• Work order
Reproduce the data below in full and exclude every picture.

• Data section
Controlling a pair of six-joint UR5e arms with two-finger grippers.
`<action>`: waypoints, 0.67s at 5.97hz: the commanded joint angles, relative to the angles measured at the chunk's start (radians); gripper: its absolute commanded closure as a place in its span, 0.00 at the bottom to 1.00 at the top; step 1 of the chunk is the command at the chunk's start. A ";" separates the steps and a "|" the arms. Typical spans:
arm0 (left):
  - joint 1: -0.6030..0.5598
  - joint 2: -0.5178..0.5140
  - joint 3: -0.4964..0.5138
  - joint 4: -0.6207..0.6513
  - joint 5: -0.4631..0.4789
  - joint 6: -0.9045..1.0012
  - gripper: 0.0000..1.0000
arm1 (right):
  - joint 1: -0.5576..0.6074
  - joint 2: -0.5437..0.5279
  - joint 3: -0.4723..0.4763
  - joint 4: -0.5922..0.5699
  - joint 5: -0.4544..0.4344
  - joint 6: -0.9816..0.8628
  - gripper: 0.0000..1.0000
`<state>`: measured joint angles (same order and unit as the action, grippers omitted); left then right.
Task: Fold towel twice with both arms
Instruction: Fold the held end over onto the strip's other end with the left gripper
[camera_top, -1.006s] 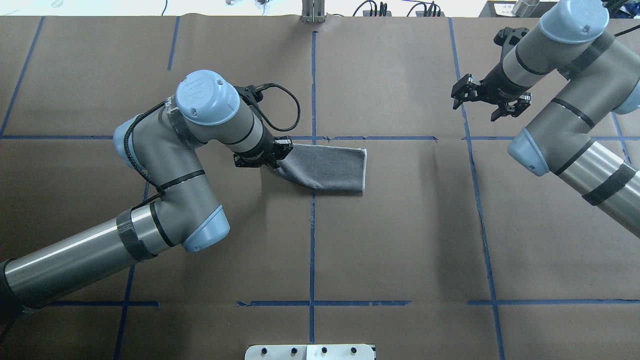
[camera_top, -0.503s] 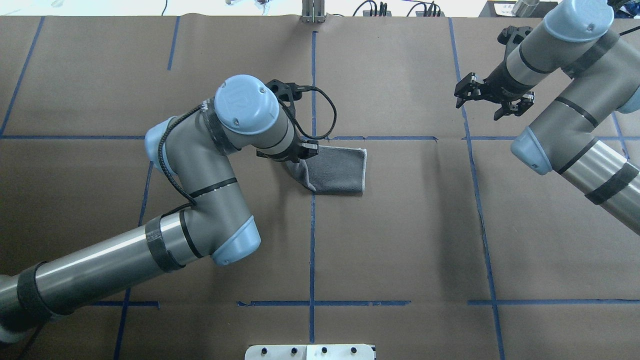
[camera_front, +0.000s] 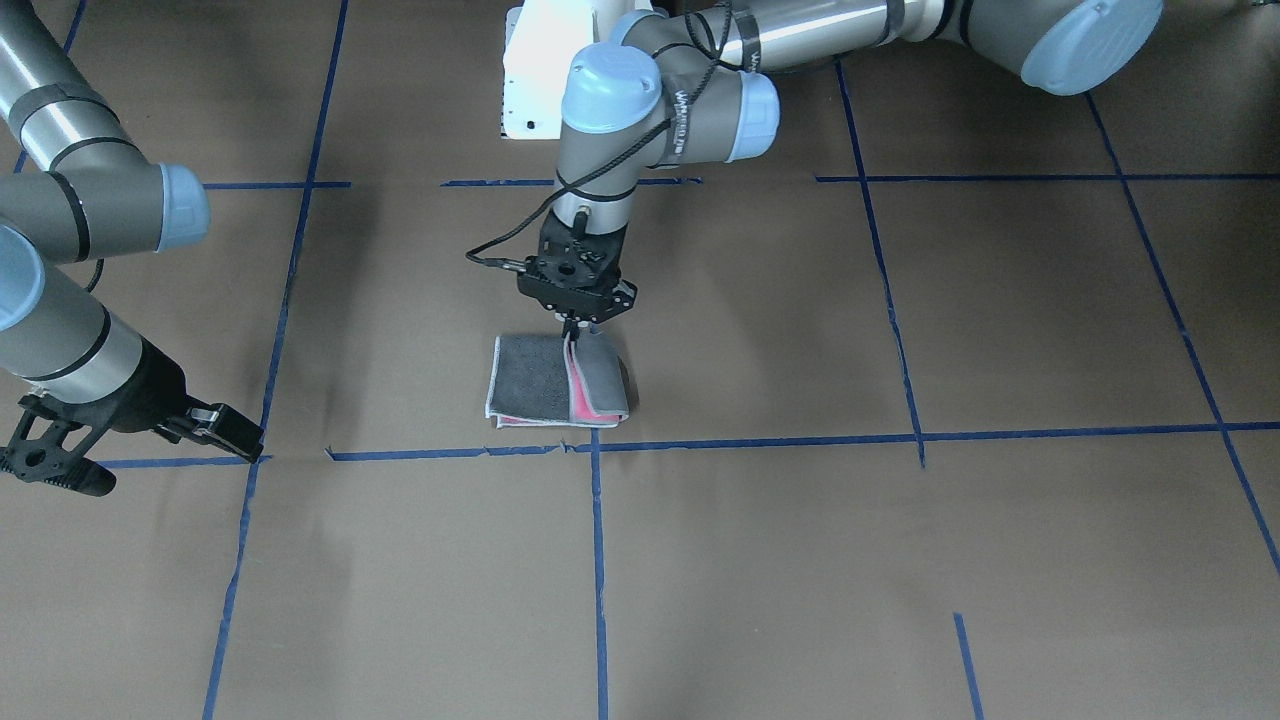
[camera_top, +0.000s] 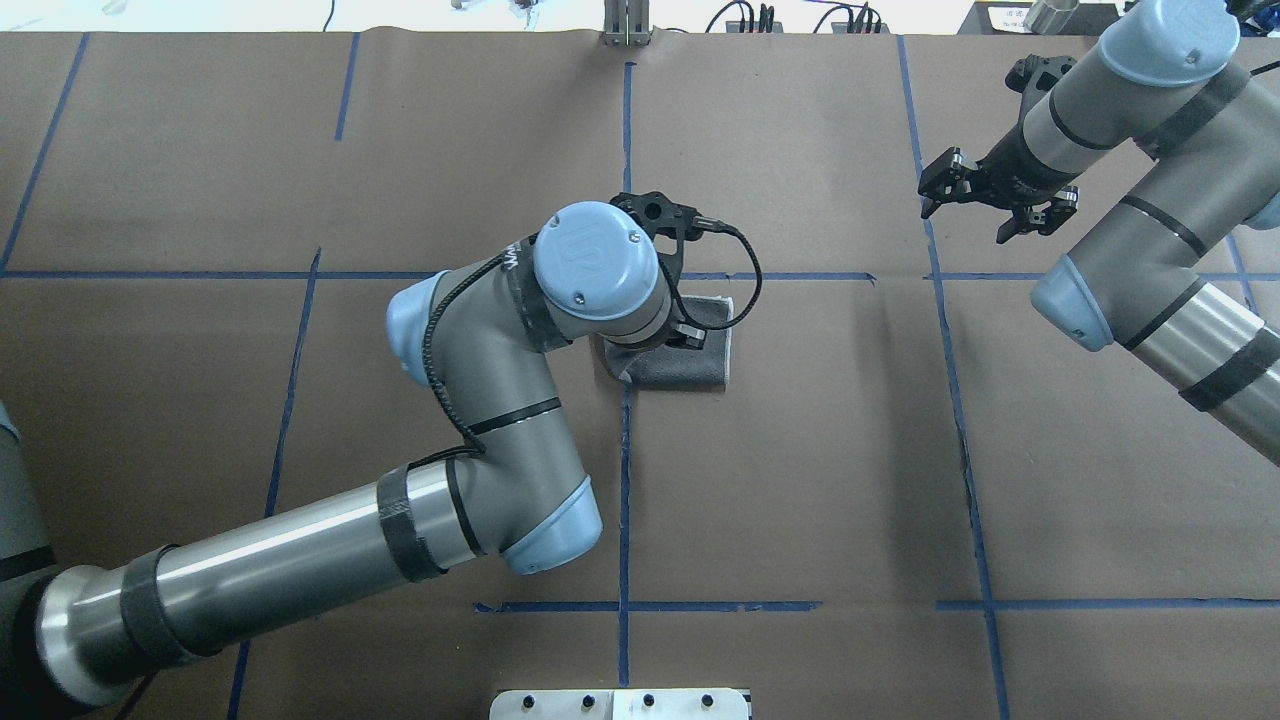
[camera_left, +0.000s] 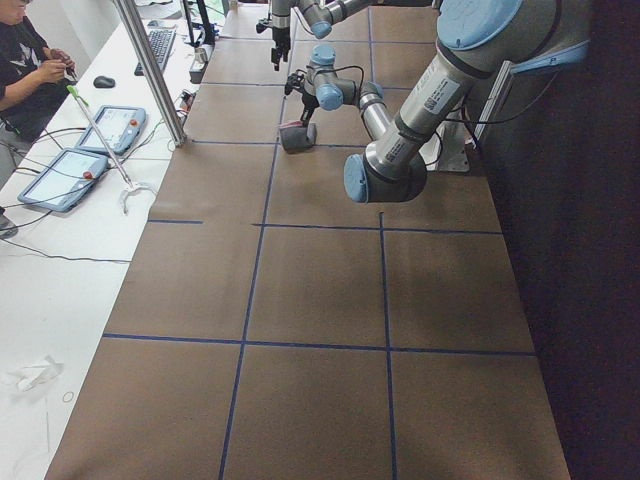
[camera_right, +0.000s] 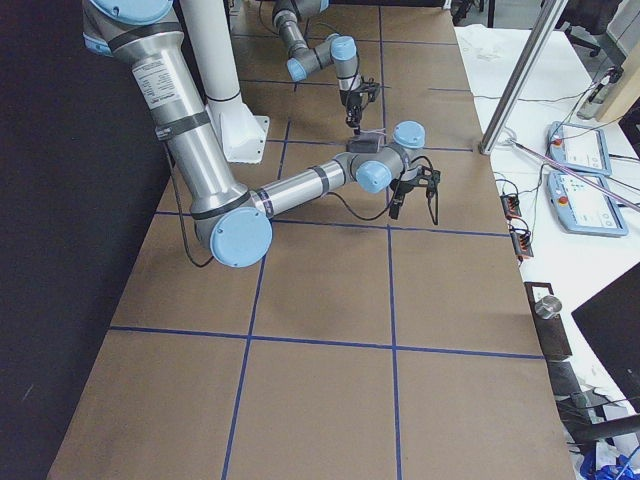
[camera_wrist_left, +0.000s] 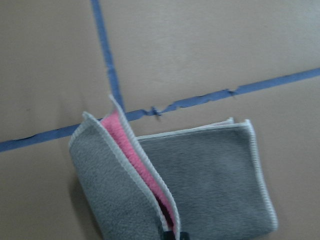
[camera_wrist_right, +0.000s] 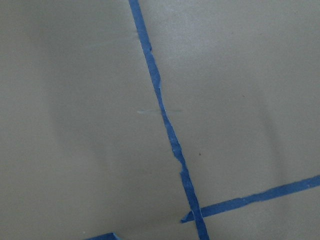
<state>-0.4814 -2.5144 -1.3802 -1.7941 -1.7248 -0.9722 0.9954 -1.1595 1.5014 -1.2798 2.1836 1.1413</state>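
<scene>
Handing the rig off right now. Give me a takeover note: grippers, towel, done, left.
Left gripper: shut on the towel, pinching an edge of its raised flap.
Right gripper: open, empty, hanging well off to the side.
Towel: grey outside, pink showing inside; lower half flat on the table.
Done: first fold, judging by the layers.
Left: lay the flap down to finish the second fold, release.
</scene>
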 joint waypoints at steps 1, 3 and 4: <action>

• Finished exercise
Controlling a pair of six-joint UR5e arms with two-finger grippers.
`<action>`: waypoints, 0.67s at 5.97hz: the commanded joint angles, relative to the angles measured at the chunk's start (radians); gripper: its absolute commanded closure as a place in its span, 0.00 at the bottom to 1.00 at the top; step 1 of the chunk is the command at the chunk's start. A ";" separates the steps and a "|" the arms. Typical spans:
arm0 (left):
  - joint 1: -0.6030..0.5598
  - joint 2: -0.5178..0.5140
  - joint 3: -0.4964..0.5138
  - joint 4: -0.6207..0.6513
  - joint 5: -0.4631..0.4789
  - joint 6: -0.9045..1.0012
  - gripper: 0.0000..1.0000
arm1 (right):
  - joint 1: -0.5576..0.6074
  - joint 2: -0.5437..0.5279
  - joint 3: -0.4723..0.4763
  - joint 4: -0.5922..0.5699
  - joint 5: -0.4544..0.4344
  - joint 6: -0.9816..0.8628
  - gripper: 0.0000..1.0000
`<state>`: measured joint angles (same order and unit as the action, grippers omitted); left then right.
Task: Fold towel twice with both arms
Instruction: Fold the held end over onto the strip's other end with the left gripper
[camera_top, -1.006s] 
[camera_top, -0.503s] 
[camera_front, +0.000s] 
[camera_top, +0.000s] 
[camera_left, +0.000s] 
[camera_right, +0.000s] 
[camera_wrist_left, +0.000s] 
[camera_wrist_right, +0.000s] 
<state>-0.4814 -2.5144 -1.3802 -1.7941 -1.7248 -0.9722 0.9954 -1.1595 1.5014 -1.2798 2.1836 1.1413</state>
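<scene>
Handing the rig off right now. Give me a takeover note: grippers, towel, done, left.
Left gripper: shut on the towel, pinching an edge of its raised flap.
Right gripper: open, empty, hanging well off to the side.
Towel: grey outside, pink showing inside; lower half flat on the table.
Done: first fold, judging by the layers.
Left: lay the flap down to finish the second fold, release.
</scene>
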 joint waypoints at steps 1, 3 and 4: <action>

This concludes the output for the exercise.